Training at CSMART Academy
The academy will feature four full-mission bridge simulators and four full-mission engine room simulators, providing a wide variety of programming and simulated exercises that can create an extensive number of maritime scenarios. The five-story facility will also house 24 part-task engine simulators, eight debriefing rooms, and eight part-task bridge simulators. These will provide trainees access to the visual elements of 60 ports around the world, including places like New York, Copenhagen, Singapore, and Miami.
CSMART’s bridge simulators have been modeled after the newly-designed bridge aboard Holland America’s Koningsdam, and they will provide an authentic shipboard experience for participants to build skills in navigating; with situations and scenarios such as ship traffic, severe weather, aircraft interference, and wildlife circumnavigation. The engine room simulators are also based on actual ship layouts and systems, and represent an engine room with six diesel generators and two propulsion motors. They’ll allow trainees to navigate their way around the actual engine room of a ship to repair and operate equipment – with the genuine sights, sounds, and even temperatures of a real engine room.

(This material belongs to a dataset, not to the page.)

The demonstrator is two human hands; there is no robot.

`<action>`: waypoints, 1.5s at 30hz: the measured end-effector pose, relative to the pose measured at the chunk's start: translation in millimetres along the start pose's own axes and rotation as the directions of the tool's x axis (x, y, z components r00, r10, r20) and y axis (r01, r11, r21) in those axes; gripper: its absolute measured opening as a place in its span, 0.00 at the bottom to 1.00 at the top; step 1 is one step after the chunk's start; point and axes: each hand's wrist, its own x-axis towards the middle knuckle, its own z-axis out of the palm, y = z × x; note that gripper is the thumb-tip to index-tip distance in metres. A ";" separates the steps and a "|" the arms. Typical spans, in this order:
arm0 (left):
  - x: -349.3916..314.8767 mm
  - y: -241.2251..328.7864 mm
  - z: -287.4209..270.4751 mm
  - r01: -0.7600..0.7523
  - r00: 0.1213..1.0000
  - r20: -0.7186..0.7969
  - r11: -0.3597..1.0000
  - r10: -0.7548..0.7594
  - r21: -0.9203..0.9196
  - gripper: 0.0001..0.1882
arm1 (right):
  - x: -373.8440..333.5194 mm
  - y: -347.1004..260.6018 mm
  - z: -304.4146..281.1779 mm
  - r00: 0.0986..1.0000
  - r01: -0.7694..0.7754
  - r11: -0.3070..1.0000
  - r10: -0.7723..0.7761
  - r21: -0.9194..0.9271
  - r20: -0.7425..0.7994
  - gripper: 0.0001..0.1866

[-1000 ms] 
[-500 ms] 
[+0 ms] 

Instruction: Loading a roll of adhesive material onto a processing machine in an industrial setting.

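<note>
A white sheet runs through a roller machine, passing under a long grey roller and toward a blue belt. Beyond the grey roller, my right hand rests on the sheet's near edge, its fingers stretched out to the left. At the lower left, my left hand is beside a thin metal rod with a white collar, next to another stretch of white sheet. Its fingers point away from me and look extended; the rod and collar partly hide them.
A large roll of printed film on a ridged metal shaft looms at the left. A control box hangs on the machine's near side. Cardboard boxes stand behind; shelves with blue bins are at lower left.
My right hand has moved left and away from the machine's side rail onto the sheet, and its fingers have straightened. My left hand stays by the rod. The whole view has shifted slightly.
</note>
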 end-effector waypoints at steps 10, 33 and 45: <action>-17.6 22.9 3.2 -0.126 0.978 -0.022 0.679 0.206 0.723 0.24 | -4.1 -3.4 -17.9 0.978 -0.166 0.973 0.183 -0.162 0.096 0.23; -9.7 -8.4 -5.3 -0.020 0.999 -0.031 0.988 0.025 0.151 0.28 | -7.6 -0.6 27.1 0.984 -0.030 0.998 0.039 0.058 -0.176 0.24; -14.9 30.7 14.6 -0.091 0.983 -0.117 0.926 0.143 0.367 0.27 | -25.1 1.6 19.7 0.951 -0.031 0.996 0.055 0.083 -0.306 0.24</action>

The Arison Maritime Center will provide enough space to implement the industry’s first Proficiency Training and Assessment program. The week-long course will refresh and evaluate each of the company’s maritime officers annually. With its scale, equipment, and technology, the facility is the most progressive maritime center in the world.
Investment in the Netherlands
Carnival Corporation worked with the Dutch property group AMVEST Vastgoed B.V. to buy the seven-acre plot of land in Almere, one of Europe’s newest and fastest growing cities. The campus and buildings were designed by Dutch architect Paul de Ruiter, and were built to meet rigorous environmental and sustainability standards that will achieve LEED Gold certification. It’s estimated that the maritime center will generate an annual economic impact of up to 17.5 million euros for the local community and region.